Search results

    Edit on GitHub

    Aggregations

    Aggregations are functions for grouping multiple events together to form a more significant result.

    Unlike databases, Upsolver runs continuous queries and not ad-hoc queries. Therefore, aggregation results are incrementally updated with every incoming event.

    Aggregation functions require windowing to split a stream into buckets of data that can be aggregated.

    Aggregation functions can return a single value or a hash table as explained in each function.COUNT_ALL(hash_result_key optional)

    Total number of rows within a time window.

    Input parameters:

    • hash_result_key parameter – used to return a hash table, mapping each key to an aggregation value.

    Note:

    • NULL and missing values – not ignored.

    Examples:

    For the following stream of events

    {}
    {"id":"A", "val":1, "val_arr":[1,2]}
    {"id":"B", "val":2, "val_arr":[2,3]}
    {"id":"B", "val":3, "val_arr":[3,4]}
    

    The table below contains possible aggregations

    Aggregation Result
    COUNT_ALL() 4
    COUNT_ALL(id) {"A":1, "B":2}

    COUNT (field, hash_result_key optional)

    Number of times a field appeared within a time window.

    Input parameters:

    • field - field name in a Data Source.
    • hash_result_key parameter – used to return a hash table, mapping each key to an aggregation value.

    Note:

    • NULL and missing values – ignored.
    • Arrays - each item in an array is processed separately.

    Examples:

    For the following stream of events

    {}
    {"id":"A", "val":1, "val_arr":[1,2]}
    {"id":"B", "val":2, "val_arr":[2,3]}
    {"id":"B", "val":3, "val_arr":[3,4]}
    

    The table below contains possible aggregations

    Aggregation Result
    COUNT(val) 3
    COUNT(val_arr) 6
    COUNT(val_arr, id) {"A":2, "B":4}

    COUNT_DISTINCT(field, hash_result_key optional)
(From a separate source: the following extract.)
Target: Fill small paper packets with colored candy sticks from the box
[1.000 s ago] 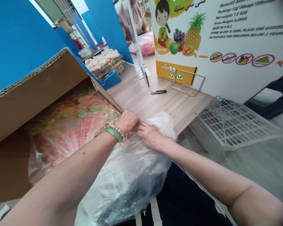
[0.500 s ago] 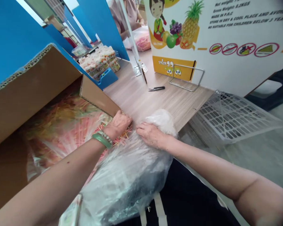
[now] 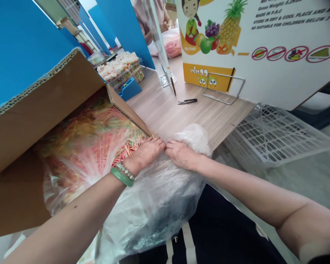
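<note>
A clear plastic bag drapes from the cardboard box over my lap. My left hand, with a green bangle and a beaded bracelet on its wrist, is closed on the bag's edge by the box corner; its fingertips are mostly hidden. Right beside it, nearly touching, my right hand is closed on gathered plastic, and a bunched part bulges beyond it. Thin pink, yellow and green sticks fill the open part of the bag inside the box. One thin yellow piece shows at my left fingers.
Small black snips lie on the wooden table. Behind them stand a wire holder and a printed white carton. A grey plastic crate is at the right. Filled tubs stand back left; another person sits beyond the divider.
My left hand has moved right, from the sticks at the box corner to beside my right hand. My right hand still grips the bag. The whole view has shifted slightly.
</note>
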`<state>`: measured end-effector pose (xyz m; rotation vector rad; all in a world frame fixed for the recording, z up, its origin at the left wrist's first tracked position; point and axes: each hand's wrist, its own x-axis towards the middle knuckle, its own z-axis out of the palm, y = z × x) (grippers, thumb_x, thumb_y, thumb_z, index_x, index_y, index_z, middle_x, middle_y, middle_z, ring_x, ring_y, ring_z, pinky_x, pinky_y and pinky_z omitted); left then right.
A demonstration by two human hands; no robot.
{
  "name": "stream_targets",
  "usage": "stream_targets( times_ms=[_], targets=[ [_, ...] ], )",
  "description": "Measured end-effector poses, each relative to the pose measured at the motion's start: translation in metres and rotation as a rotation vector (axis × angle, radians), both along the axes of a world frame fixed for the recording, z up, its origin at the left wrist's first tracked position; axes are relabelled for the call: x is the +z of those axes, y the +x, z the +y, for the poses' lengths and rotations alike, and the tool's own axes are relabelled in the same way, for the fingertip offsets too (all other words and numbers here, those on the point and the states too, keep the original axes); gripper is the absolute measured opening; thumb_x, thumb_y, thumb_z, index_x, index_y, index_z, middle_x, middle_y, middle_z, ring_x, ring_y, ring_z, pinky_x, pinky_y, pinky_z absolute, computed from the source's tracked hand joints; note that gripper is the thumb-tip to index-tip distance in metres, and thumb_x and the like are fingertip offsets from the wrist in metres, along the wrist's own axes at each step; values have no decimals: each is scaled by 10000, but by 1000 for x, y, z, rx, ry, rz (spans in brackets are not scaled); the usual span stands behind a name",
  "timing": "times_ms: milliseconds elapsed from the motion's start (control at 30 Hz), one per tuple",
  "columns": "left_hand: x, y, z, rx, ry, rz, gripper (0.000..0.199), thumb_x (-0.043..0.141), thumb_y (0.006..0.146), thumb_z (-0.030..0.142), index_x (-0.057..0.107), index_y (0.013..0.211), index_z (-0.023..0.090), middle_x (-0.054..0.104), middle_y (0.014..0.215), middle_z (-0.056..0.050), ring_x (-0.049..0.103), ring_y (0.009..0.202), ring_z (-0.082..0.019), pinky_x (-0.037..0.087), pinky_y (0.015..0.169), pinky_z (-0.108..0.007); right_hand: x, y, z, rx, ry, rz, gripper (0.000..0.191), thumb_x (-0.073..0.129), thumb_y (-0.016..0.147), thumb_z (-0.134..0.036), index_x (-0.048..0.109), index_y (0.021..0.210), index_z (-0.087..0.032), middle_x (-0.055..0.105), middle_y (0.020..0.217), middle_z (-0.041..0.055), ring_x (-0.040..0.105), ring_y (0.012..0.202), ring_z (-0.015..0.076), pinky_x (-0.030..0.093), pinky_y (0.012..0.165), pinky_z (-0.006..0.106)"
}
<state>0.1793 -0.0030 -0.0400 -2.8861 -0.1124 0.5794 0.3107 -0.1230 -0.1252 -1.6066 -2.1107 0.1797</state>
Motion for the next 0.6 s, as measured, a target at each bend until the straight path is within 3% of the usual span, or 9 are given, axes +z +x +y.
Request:
stream_targets(
  times_ms=[133,233,433,533,600],
  targets=[
    [-5,-16,14,-51,-127,-66,219,586,938,152,656,1142,189,697,1170,-91,622,1143,-230,439,1071,-393,2,2,-1,36,1,28,190,515,968,-131,704,954,-148,703,1047,110,621,1062,225,477,1017,398],
    [-6,-25,23,-105,-175,-109,251,554,970,193,664,1196,200,703,1208,-101,569,1268,-248,409,1123,-408,2,3,-8,65,-2,53,169,576,976,-237,698,1071,-167,704,1174,118,625,1164,245,450,1077,437],
    [-9,-38,31,-147,-58,-30,247,478,986,125,665,1143,167,691,1249,-122,563,1290,-239,338,1189,-420,-5,9,-20,112,-48,8,372,631,962,-326,629,1308,-190,578,1475,123,475,1424,280,354,1183,469],
    [-11,-37,33,-115,-73,-7,258,444,974,83,662,1061,189,689,1227,-90,574,1256,-208,331,1189,-395,-11,11,-10,115,-40,8,346,585,982,-274,626,1316,-192,602,1448,114,508,1392,258,359,1182,451],
    [-14,-34,31,-3,-110,-79,252,458,948,68,656,989,218,701,1176,-57,587,1223,-196,352,1168,-382,-15,11,2,116,-19,11,307,540,997,-242,640,1284,-197,628,1407,105,527,1362,247,359,1180,444]
  ],
)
    Distinct number of values for a field within a time window.

    Input parameters:

    • field - field name in a Data Source.
    • hash_result_key parameter – used to return a hash table, mapping each key to an aggregation value.

    Note:

    • NULL and missing values – ignored.
    • Arrays - each item in an array is processed separately.

    Example:

    For the following stream of events

    {}
    {"id":"A", "val":1, "val_arr":[1,2]}
    {"id":"B", "val":2, "val_arr":[2,3]}
    {"id":"B", "val":3, "val_arr":[3,4]}
    

    The table below contains possible aggregations

    Aggregation Result
    COUNT_DISTINCT(val) 3
    COUNT_DISTINCT(val_arr) 4
    COUNT_DISTINCT(val_arr {"A":2, "B":3}

    MIN(field, hash_result_key optional)

    Lowest value of a numeric field within a time window.

    Input parameters:

    • field - field name in a Data Source.
    • hash_result_key parameter – used to return a hash table, mapping each key to an aggregation value.

    Note:

    • NULL and missing values – ignored.
    • Arrays - each item in an array is processed separately.

    Example:

    For the following stream of events

    {}
    {"id":"A", "val":1, "val_arr":[1,2]}
    {"id":"B", "val":2, "val_arr":[2,3]}
    {"id":"B", "val":3, "val_arr":[3,4]}
    

    The table below contains possible aggregations

    Aggregation Result
    MIN(val) 1
    MIN(val_arr) 1
    MIN(val_arr, id) {"A":1, "B":2}

    MAX(field, hash_result_key optional)

    Highest value of a numeric field within a time window.

    Input parameters:

    • field - field name in a Data Source.
    • hash_result_key parameter – used to return a hash table, mapping each key to an aggregation value.

    Note:

    • NULL and missing values – ignored.
    • Arrays - each item in an array is processed separately.

    Example:

    For the following stream of events

    {}
    {"id":"A", "val":1, "val_arr":[1,2]}
    {"id":"B", "val":2, "val_arr":[2,3]}
    {"id":"B", "val":3, "val_arr":[3,4]}
    

    The table below contains possible aggregations

    Aggregation Result
    MAX(val) 3
    MAX(val_arr) 4
    MAX(val_arr, id) {"A":2", "B":4}

    SUM(field, hash_result_key optional)

    Sum of values for a numeric field within a time window.

    Input parameters:

    • field - field name in a Data Source.
    • hash_result_key parameter – used to return a hash table, mapping each key to an aggregation value.

    Note:

    • NULL and missing values – ignored.
    • Arrays - each item in an array is processed separately.

    Example:

    For the following stream of events

    {}
    {"id":"A", "val":1, "val_arr":[1,2]}
    {"id":"B", "val":2, "val_arr":[2,3]}
    {"id":"B", "val":3, "val_arr":[3,4]}
    

    The table below contains possible aggregations

    Aggregation Result
    SUM(val) 6
    SUM(val_arr) 15
    SUM((val_arr, id) {"A":3, "B":12}

    AVG(field, hash_result_key optional)

    Average value for a numeric field within a time window.

    Input parameters:

    • field - field name in a Data Source.
    • hash_result_key parameter – used to return a hash table, mapping each key to an aggregation value.

    Note:

    • NULL and missing values – ignored.
    • Arrays - each item in an array is processed separately.

    Example:

    For the following stream of events

    {}
    {"id":"A", "val":1, "val_arr":[1,2]}
    {"id":"B", "val":2, "val_arr":[2,3]}
    {"id":"B", "val":3, "val_arr":[3,4]}
    

    The table below contains possible aggregations

    Aggregation Result
    AVG(val) 2
    AVG(val_arr) 5
    AVG(val_arr, id) {"A":1.5, "B":3}

    LAST(field, hash_result_key optional)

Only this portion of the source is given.